Additional Modifications
There are two slight issues with this approach. First we might not like to have a basis-center at the last point in time. To avoid this, we can relax the constraint that our bases must sum to 1 at each point in time, so that we can set the first and/or last basis-centers to be not quite the last point in the log-time axis. Figure 6 gives an example of this. It does have the property that it sums to a constant over a smaller range (Figure 7).
The second issue is that we might want more overlapping between bases, so that we can vary them more independently. For instance, if a function had a peak at 0.15 in Figure 4, we might have to scale the cosine bumps on either side twice as much as if there happened to be a bump right at 0.15, which has an affect on a wide area of time. To get around this, we can change the cosine bumps so that they range from \(-\pi\) to \(\pi\) as the log-transformed time runs from two basis centers on the left to two basis centers on the right. The point is that we must choose it so that at any given point we have an even number of cosines, with alternating signs, so that they sum to a constant. There might be other methods which also create a cancellation effect, but so I might be missing something. Alternatively, we could just increase the number of basis functions, but this has a slightly different effect.

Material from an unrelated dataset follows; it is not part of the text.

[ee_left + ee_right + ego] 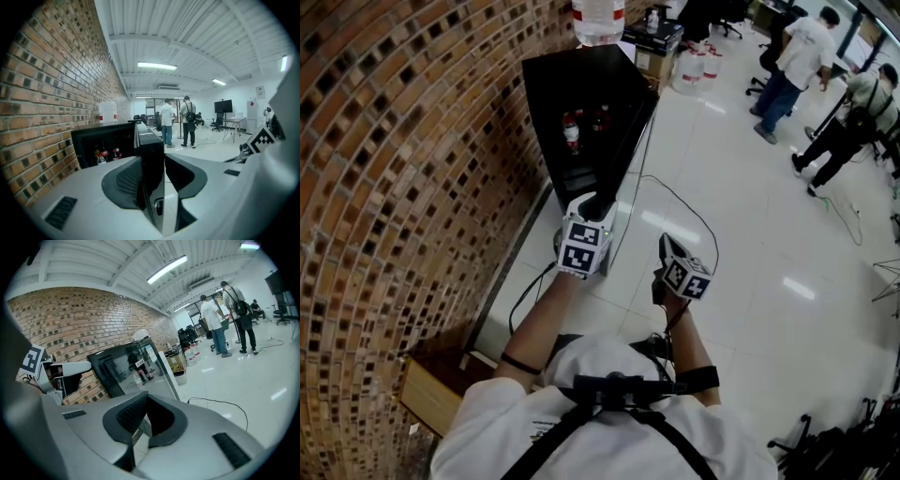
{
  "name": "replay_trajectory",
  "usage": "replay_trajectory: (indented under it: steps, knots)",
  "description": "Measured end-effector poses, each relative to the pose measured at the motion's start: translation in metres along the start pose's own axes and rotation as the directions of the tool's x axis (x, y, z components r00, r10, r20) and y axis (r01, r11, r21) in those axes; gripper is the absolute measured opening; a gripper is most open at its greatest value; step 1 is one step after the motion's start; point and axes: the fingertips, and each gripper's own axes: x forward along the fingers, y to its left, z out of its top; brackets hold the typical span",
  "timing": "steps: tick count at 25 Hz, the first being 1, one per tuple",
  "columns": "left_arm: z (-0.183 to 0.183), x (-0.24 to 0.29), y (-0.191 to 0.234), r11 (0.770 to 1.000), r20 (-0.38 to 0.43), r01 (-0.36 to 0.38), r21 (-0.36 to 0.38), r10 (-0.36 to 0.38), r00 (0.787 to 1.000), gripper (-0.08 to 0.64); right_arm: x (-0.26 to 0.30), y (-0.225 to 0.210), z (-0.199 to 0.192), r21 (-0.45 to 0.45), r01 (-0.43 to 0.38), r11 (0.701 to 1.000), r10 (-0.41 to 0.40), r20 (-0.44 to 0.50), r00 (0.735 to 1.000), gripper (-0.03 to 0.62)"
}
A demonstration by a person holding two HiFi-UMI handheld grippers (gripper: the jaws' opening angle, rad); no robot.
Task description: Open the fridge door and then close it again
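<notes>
Fridge door (150,145) stands swung open from the black fridge (101,138) against the brick wall (56,93). Its free edge sits between the jaws of my left claw (596,208), which clamps on it. Bottles (107,154) show inside. My right claw (145,420) hangs beside the left one over the white floor (750,244), jaws together, nothing in them.

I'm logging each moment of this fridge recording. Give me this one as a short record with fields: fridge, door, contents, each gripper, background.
fridge: black, low, against the brick wall
fridge door: open, glass-fronted
contents: bottles inside
left gripper: jaws closed on the fridge door's free edge
right gripper: shut, empty, clear of the door
background: people standing on the white floor
</notes>
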Motion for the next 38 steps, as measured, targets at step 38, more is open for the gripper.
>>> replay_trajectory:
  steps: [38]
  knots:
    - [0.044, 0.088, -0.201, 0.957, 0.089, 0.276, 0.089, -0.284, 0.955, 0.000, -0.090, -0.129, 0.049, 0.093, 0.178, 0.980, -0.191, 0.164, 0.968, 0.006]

Figure 6 shows the affect of doubling the overlap.
Finally, we can, as was done in the Pillow et al 2008 Nature paper, set the location of the peaks to specific phases, and remove them from the scaling and transfer them to radians directly. So instead of inputing to the cosine
$$ x = \frac{\log( t + b ) - c_i}{d}\pi $$
We would instead write:
$$ x = a\log( t + b)\pi - \varphi_i$$
and space the \(\varphi_i\) in a reasonable manner (like \(\pi/2\) in the Pillow 2008 paper.